6 min read

GRP Chapter 5

The desire to raise her hand and cover her chest came to Mariaeks. Those blue eyes seemed to be reaching through her skin, probing all the way to the small heart beating beneath. Before danger had registered as danger, her body stepped back.

Rhaevydie, too, appeared to move on instinct. The moment Mariaeks retreated, she reached. A hand threaded with raised, heavy veins snatched for Mariaeks's arm.

Then a large snowflake fell on the back of Rhaevydie's hand.

She stopped.

Only her eyes moved—slowly, toward something behind Mariaeks. Mariaeks understood what the gaze was seeking.

The place where the most ancient, the strongest, the most beautiful, and the most perfect being in all the primordial mountain ranges lay sleeping. The true 'god' that reigned above every god. Before the Great God had closed its eyes, it had given Rhaevydie a command: this one is too fragile. Do not let it be harmed. Guard it carefully.

The conflicted gaze moved across the pale-blue lips, then down to the violently trembling body. Rhaevydie released an irritated sigh and broke the heavy silence. She folded the hand that had been reaching for Mariaeks's arm back into her crossed arms and looked down with her usual arrogance. There she was— the usual Rhaevydie. A gaze like watching something crawl in the dirt. Mariaeks could not have imagined she would ever be glad to see it.

Ullri and Baen, sensing the change in atmosphere, came running and hastily began dressing Mariaeks. Rhaevydie watched with her lips pressed thin, as though the proceedings displeased her on some fundamental level. Behind that expression, criticism and mockery would ordinarily follow—but not today.

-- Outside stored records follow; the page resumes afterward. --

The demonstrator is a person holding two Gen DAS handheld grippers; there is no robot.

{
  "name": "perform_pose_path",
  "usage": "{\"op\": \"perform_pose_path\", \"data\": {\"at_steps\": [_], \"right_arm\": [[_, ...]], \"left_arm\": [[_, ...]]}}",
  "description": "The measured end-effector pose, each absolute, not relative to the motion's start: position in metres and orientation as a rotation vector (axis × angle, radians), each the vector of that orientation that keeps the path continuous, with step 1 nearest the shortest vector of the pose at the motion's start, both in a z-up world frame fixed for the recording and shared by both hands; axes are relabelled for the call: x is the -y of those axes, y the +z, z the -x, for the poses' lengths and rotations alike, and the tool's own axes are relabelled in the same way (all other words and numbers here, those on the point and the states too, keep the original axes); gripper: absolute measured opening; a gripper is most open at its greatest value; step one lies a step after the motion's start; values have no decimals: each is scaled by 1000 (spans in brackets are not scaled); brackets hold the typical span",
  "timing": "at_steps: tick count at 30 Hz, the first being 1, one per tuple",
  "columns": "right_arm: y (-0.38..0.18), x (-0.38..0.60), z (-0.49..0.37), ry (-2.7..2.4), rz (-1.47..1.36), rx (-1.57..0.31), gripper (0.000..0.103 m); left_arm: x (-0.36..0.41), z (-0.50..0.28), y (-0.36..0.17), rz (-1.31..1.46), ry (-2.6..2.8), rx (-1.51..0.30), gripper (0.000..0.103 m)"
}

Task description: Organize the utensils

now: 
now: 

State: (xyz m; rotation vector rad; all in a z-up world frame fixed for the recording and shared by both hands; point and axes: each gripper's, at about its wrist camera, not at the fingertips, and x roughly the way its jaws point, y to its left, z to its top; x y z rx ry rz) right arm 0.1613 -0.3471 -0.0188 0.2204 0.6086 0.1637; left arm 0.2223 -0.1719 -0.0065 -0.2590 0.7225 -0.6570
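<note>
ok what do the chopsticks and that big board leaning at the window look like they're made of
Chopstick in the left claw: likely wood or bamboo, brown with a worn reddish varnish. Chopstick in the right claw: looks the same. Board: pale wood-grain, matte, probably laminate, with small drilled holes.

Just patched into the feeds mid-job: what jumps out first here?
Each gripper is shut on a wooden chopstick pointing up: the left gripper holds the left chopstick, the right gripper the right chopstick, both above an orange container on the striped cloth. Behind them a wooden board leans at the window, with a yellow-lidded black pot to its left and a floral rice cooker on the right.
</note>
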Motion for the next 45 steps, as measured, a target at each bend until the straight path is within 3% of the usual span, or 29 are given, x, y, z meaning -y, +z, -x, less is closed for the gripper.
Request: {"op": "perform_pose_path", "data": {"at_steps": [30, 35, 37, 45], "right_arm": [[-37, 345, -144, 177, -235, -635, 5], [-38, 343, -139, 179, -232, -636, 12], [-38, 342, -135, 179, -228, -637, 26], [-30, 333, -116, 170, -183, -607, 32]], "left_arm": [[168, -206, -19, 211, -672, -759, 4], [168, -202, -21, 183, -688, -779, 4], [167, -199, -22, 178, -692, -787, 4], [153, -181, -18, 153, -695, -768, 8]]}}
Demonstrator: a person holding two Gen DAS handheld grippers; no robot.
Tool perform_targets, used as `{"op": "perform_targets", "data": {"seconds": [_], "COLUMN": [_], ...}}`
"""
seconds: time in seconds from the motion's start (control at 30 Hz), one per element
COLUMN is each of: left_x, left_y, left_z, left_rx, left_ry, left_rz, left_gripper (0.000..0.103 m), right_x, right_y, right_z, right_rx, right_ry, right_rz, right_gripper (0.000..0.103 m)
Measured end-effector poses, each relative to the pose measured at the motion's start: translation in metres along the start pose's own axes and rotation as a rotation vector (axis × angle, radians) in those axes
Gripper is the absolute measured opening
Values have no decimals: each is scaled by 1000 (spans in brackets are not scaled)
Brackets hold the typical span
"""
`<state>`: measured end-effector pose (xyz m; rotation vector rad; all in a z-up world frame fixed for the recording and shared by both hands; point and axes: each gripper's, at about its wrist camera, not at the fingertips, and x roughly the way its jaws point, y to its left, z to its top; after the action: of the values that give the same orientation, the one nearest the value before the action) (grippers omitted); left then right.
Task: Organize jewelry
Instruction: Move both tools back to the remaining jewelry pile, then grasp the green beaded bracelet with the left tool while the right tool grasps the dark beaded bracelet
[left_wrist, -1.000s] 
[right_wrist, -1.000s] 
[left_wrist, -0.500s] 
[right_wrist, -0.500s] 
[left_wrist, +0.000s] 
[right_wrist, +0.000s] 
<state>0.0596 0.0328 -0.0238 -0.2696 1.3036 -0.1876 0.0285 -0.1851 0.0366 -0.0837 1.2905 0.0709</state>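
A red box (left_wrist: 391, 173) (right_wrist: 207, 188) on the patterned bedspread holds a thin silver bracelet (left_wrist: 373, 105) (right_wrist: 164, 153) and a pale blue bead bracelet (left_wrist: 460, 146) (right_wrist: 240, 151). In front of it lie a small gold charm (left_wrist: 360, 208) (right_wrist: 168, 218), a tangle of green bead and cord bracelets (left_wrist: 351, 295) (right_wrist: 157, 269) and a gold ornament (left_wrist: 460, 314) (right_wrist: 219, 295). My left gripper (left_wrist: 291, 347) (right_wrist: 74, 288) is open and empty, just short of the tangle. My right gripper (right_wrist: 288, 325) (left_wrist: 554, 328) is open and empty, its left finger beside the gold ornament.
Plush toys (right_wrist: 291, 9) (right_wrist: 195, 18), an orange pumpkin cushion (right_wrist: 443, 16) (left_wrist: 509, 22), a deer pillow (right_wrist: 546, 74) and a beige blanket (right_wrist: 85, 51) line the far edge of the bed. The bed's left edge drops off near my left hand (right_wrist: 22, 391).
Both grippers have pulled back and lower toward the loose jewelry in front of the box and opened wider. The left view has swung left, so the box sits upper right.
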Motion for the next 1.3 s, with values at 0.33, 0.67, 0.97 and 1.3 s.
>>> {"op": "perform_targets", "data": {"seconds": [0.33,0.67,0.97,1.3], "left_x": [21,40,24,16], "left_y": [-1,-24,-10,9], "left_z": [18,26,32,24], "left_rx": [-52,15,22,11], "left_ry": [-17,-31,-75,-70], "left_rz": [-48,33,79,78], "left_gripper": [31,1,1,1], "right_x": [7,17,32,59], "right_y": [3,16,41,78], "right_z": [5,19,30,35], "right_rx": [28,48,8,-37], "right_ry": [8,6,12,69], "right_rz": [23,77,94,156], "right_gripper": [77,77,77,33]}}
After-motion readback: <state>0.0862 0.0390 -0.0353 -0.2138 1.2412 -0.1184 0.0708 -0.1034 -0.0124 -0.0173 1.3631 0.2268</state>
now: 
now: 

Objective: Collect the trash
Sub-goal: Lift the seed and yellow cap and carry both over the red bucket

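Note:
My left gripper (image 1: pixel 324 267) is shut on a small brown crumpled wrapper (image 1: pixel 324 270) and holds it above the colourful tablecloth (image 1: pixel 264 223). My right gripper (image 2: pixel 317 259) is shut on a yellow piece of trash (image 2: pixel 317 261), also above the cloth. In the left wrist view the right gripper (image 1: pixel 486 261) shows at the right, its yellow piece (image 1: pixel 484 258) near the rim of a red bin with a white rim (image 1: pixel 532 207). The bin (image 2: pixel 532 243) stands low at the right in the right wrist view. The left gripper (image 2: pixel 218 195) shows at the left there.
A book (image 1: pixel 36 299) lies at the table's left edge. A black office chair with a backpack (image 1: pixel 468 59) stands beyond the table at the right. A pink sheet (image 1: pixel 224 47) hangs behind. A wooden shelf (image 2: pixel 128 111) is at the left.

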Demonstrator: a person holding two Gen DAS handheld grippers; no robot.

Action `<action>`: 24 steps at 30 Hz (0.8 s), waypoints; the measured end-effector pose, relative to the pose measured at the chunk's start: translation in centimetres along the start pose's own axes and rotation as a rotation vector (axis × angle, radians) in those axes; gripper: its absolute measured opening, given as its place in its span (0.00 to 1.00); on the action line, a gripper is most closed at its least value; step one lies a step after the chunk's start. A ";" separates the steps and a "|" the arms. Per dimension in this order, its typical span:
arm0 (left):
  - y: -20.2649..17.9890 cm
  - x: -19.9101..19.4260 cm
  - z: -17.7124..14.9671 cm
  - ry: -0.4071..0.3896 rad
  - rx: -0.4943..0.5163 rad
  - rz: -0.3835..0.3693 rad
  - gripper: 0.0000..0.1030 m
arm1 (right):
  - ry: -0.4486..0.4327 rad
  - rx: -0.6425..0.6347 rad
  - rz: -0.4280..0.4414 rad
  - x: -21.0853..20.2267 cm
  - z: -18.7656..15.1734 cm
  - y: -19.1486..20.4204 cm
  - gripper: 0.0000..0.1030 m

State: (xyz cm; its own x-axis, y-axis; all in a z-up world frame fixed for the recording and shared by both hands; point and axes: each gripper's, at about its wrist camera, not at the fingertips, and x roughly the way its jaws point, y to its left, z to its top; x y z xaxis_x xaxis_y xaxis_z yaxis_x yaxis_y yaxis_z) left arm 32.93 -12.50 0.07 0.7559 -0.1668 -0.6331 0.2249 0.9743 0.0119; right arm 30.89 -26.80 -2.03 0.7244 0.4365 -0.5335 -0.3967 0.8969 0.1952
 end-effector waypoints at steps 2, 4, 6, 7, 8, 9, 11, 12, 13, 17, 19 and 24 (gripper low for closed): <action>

Today, Rhaevydie smiled. A slow, warm, meltingly soft smile.

"Still cold?"

"Yes."

"Poor dear." Rhaevydie bent slightly forward, bringing her face level with Mariaeks's. The hand that had looked fierce with its risen veins moved as if it had no memory of having done so, and stroked Mariaeks's cheek with maddening gentleness. "You didn't want to be a half-thing, I imagine. Did you?"

"No."

"Looking at you like this, I just remembered something. For people like you..."

Rhaevydie let her eyes complete the sentence—precisely, without a word to spare.

"...people like you, they say there is actually a way to fill the deficiency. Even a little."

Mariaeks only blinked.

"Eat the heart of a god or divine beast."

Rhaevydie leaned close and whispered it tenderly.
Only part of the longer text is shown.